◆ **Requirement**
The full listing, returned exactly and free of pictures, is the expected answer.

◆ **Data excerpt**
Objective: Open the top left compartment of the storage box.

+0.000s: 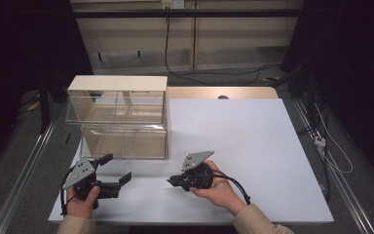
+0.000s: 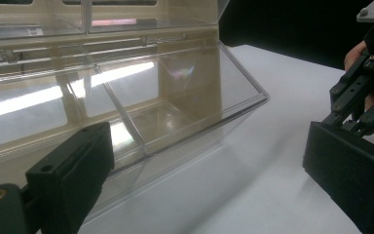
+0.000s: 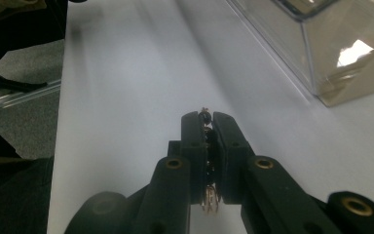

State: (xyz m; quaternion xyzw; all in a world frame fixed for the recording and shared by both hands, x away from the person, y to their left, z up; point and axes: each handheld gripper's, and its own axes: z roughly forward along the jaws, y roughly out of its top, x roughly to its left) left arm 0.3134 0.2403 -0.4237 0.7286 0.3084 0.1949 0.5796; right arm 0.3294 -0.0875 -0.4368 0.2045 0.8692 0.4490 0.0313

◆ **Solution for this task**
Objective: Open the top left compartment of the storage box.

+0.000s: 
+0.000s: 
+0.000s: 

State: (xyz m; quaternion xyzw; all in a world frame fixed for the recording and shared by both hands, x away from the person, y to their left, z up; point and axes: each handheld gripper's, and its own axes: z roughly forward along the jaws, y roughly out of its top, x roughly to its left) left arm 0.3134 0.2403 -0.4237 0.7286 0.3084 0.1949 0.5796; right arm 0.3294 -0.0875 -0.4368 0.2045 0.8692 0.4490 0.0313

This exercise has now been finished.